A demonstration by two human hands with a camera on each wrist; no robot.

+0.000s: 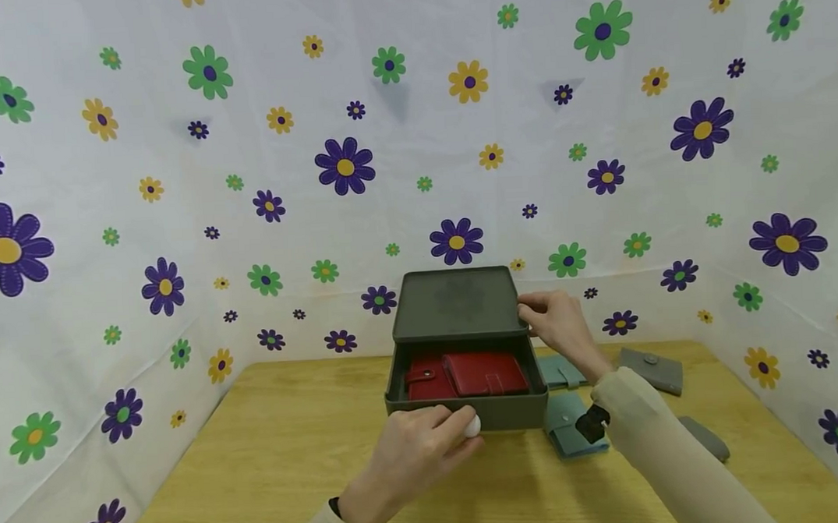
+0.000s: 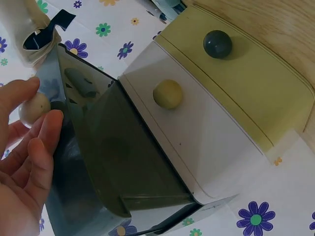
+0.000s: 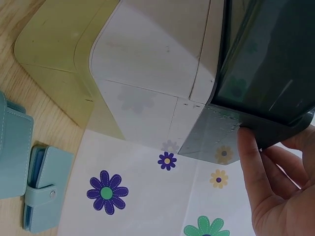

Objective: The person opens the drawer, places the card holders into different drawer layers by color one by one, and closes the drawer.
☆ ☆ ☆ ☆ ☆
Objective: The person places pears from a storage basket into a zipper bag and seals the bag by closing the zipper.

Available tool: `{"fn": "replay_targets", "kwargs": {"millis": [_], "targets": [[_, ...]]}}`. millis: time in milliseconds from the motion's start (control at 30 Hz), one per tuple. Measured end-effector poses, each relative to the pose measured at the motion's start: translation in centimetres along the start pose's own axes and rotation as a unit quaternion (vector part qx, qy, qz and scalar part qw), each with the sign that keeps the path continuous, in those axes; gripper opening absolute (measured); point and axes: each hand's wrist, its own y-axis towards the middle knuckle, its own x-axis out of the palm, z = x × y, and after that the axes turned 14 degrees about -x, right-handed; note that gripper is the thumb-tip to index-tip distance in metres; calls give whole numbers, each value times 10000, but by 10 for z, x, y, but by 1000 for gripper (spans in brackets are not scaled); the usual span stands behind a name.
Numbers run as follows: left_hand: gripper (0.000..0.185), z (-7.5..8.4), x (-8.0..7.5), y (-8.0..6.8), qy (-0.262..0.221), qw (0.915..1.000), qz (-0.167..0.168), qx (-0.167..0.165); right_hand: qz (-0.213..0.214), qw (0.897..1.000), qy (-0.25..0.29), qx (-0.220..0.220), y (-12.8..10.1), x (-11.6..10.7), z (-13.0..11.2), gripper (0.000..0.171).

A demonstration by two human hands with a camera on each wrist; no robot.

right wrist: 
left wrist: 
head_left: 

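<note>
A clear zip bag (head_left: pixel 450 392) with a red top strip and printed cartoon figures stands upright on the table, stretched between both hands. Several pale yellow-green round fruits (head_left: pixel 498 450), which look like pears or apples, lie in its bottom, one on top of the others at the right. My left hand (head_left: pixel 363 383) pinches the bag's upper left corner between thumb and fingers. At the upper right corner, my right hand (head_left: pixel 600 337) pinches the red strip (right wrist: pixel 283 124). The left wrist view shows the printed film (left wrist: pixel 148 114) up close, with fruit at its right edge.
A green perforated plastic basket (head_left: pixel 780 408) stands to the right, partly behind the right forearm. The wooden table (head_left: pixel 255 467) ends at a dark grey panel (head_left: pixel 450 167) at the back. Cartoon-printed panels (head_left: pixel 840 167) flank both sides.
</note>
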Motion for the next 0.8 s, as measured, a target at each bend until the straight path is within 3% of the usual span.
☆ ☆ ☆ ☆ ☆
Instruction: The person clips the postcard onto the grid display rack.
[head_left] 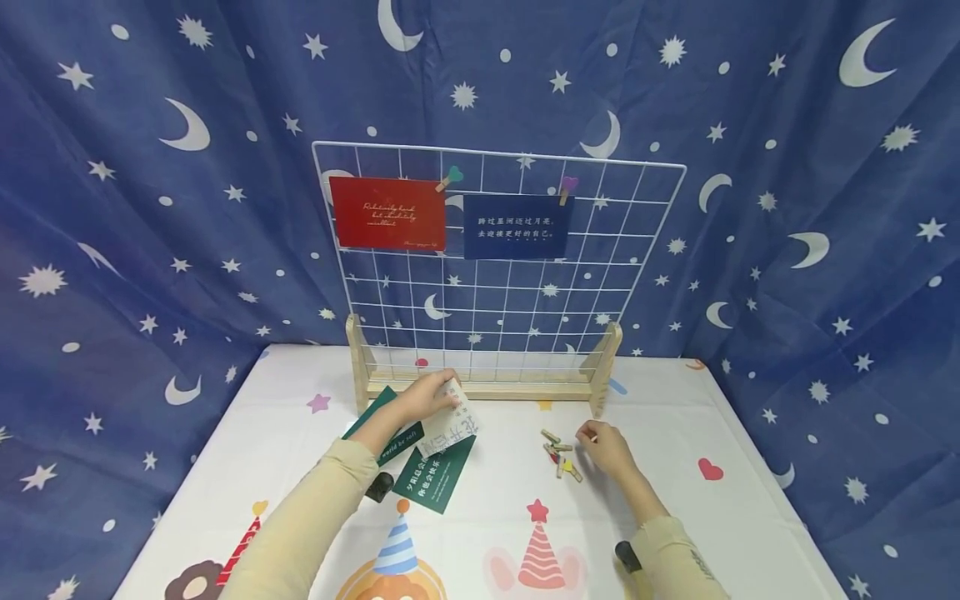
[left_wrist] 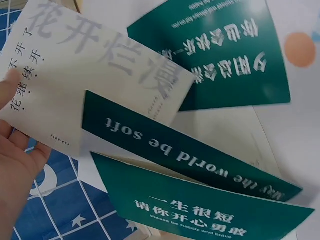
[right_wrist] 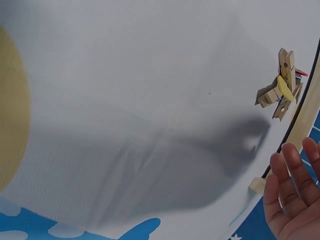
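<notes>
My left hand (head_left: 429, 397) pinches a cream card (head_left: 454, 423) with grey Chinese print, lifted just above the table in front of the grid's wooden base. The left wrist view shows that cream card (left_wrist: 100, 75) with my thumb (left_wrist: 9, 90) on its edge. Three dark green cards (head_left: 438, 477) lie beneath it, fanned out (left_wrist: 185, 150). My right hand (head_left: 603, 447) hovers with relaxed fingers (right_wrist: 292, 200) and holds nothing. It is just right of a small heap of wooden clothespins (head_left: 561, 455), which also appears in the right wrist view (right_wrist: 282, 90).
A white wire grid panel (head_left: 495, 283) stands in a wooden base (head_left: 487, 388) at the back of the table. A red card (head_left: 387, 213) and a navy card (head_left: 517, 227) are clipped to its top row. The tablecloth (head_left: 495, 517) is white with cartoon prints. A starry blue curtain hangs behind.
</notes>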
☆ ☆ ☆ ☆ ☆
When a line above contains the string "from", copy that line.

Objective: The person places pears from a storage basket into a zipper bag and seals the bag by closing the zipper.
Available tool: `{"fn": "replay_targets", "kwargs": {"millis": [_], "targets": [[_, ...]]}}`. millis: time in milliseconds from the motion's start (control at 30 Hz), one per tuple. Measured end-effector poses, each relative to the pose measured at the motion's start: translation in centimetres along the start pose's own axes and rotation as a unit quaternion (vector part qx, qy, qz and scalar part qw), each with the sign that keeps the path continuous, in those axes; gripper opening absolute (measured); point and axes: each hand's wrist, its own y-axis towards the middle knuckle, its own x-axis out of the palm, z = x × y, and after that the axes turned 14 degrees about -x, right-handed; note that gripper is the thumb-tip to index-tip distance in metres; calls give whole numbers, each value times 10000, but by 10 for z, x, y, but by 1000 for gripper (spans in brackets are not scaled); the usual span stands behind a name.

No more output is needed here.